織田家は三間半。現代的に言えば約5m程の長さに値する。
この槍の長さによって、戦国最弱の兵と言われる尾張兵をカバーしていた信長だが、最強の三河武士と戦ったらどうなるのだろう。と、俺は微かに思った。

「でもほら、良く見てください~!」

と、今度は俺の右肩に藤吉郎が絡みつくと、槍を刃を天に向けて馬に乗りながら真っ直ぐ進む一人の女の子が居た。遠くから見ると、とても肝が据わっていて、馬とも馴染みあっている。

「あれは・・・あの長さ、あの刃の輝き・・・。もしかすると、蜻蛉切かもしれないな」

浅野が背伸びをしながらそう話した。

「蜻蛉切って・・・確か松平の猛将である本多平八郎殿の槍の事ですか?」

智慶が浅野の言葉を聞くと、反応して話した。
でも、本多平八郎って聞いたことある名前だな・・・。
「それは誰なんだ?」と、俺は浅野に聞いてみる。

「どうやら、相当の槍の使い手らしい。桶狭間でも、その長槍で勇猛果敢に敵をなぎ倒した。その癖、かすり傷すら負っていないらしい。それが本多平八郎忠勝だ」

忠勝・・・?忠勝忠勝ただかつ・・・!!
あ、そうだ。聞いた事がある!前見たクイズ番組でそいつの名前が出たんだ!
確か、蜻蛉切の由来は・・・蜻蛉が槍の上に止まった時に、一瞬にして真っ二つになって斬り落ちたことから由来していたはず。

本多平八郎。またの名を忠勝。
徳川家57回の戦に出陣し、なおかつ一度もかすり傷を負わないと言う武将。蜻蛉切を愛用し、数々の名将を斬り、徳川の行く末に貢献した。
娘に小松姫が居る。小松姫は後に、チート親子家との間に重要な役割を果たす事となっていくのだが、現時点でこの物語には関係なく、語る事も無いかもしれない。
※因みに、逸話も何も蜻蛉を斬れたというのは嘘らしいです。忠勝が大きく見せただけだとか。

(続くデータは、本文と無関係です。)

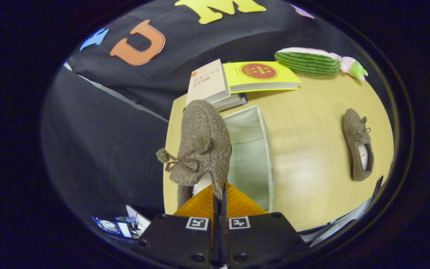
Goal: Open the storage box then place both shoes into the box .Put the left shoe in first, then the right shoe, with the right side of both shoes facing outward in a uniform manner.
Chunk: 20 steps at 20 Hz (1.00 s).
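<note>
My gripper point(219, 194) is shut on the heel-side edge of a fuzzy brown shoe point(200, 144) with a small bow and pom-poms. The shoe hangs on its side just ahead of the fingers, over the near rim of the open white storage box point(265, 149). The box's pale inside point(248, 157) shows beside the shoe and looks bare. The second brown shoe point(357, 144) lies flat on the wooden table point(312, 175), well off to the right of the box, apart from it.
Beyond the box lie two books, one cream point(206, 83) and one yellow point(259, 74). Farther back rest a watermelon-slice plush point(307, 61) and a small pink-and-green toy point(354, 67). The table's left edge drops off beside the held shoe.
</note>
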Each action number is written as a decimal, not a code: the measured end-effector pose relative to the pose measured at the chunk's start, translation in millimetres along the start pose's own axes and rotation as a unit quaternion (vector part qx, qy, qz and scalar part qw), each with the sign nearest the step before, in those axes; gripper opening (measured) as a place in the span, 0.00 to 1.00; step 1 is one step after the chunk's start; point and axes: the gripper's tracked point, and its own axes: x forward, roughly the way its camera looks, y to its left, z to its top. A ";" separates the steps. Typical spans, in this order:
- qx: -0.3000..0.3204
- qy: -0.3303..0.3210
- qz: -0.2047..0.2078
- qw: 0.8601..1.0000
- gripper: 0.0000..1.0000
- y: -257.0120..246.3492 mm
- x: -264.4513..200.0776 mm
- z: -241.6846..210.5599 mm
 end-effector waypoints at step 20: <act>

「一見女子のように美しい。しかしその美しさとは裏腹に松平の殺戮の機動兵器としても活躍して...ゴホッ」

突然、何かが俺の腹を叩いた。下を見てみると、何度も何度も跳び跳ねて、俺の腹に頭をぶつけるころくが居た。背が小さいからか、跳び跳ねてもほとんど見えていない様子。

「ゴホッ、い、痛いから痛いからやめ、ちょ、まっ」

「....見えないぜ?」

そのうち朝食が腹から吹き出そうになったが、そのタイミングでころくが跳び跳ねるのを止めたので、九死に一生を得た。

「それでは、相良殿と私は城に行かなくては」

藤吉郎は、そう言って俺の腕にぶらさがって飛び降りる。

「あーそうだな。智慶と泰能、それから恵美。留守番頼んだ。それと....ねねにさっきのお礼を言っておいてくれ。ころくも、家にいろよ。話があるからな」

「私が?ひひ、なんでいなきゃなんねぇんだ。屋敷に帰る」

そう言うと、ころくは歩き出して俺の家の方へ向かった。